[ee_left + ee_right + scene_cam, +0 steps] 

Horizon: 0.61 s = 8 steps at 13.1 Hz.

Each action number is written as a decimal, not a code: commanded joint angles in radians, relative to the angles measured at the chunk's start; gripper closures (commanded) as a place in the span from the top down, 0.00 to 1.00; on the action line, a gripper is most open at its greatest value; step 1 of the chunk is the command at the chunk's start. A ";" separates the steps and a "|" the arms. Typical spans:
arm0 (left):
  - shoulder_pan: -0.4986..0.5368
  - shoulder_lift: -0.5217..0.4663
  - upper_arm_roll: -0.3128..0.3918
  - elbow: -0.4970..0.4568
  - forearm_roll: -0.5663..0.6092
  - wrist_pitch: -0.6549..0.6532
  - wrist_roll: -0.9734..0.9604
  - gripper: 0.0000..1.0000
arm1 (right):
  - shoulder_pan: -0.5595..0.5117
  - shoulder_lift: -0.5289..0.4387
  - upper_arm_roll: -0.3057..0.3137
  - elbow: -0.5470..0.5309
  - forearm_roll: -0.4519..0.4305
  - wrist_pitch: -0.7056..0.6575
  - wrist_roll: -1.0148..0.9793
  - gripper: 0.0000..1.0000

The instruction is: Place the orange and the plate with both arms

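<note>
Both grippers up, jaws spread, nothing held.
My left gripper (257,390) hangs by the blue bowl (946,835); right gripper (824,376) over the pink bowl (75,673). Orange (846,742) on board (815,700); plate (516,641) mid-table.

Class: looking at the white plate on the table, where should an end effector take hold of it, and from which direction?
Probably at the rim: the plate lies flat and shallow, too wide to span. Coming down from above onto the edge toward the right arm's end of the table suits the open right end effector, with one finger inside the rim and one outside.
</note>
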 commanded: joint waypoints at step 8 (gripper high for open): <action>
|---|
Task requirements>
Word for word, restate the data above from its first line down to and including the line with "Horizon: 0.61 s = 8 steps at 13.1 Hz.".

Task solution>
[ee_left + ee_right + scene_cam, +0 steps] 

Horizon: 0.61 s = 8 steps at 13.1 Hz.

No more work remains in this exercise.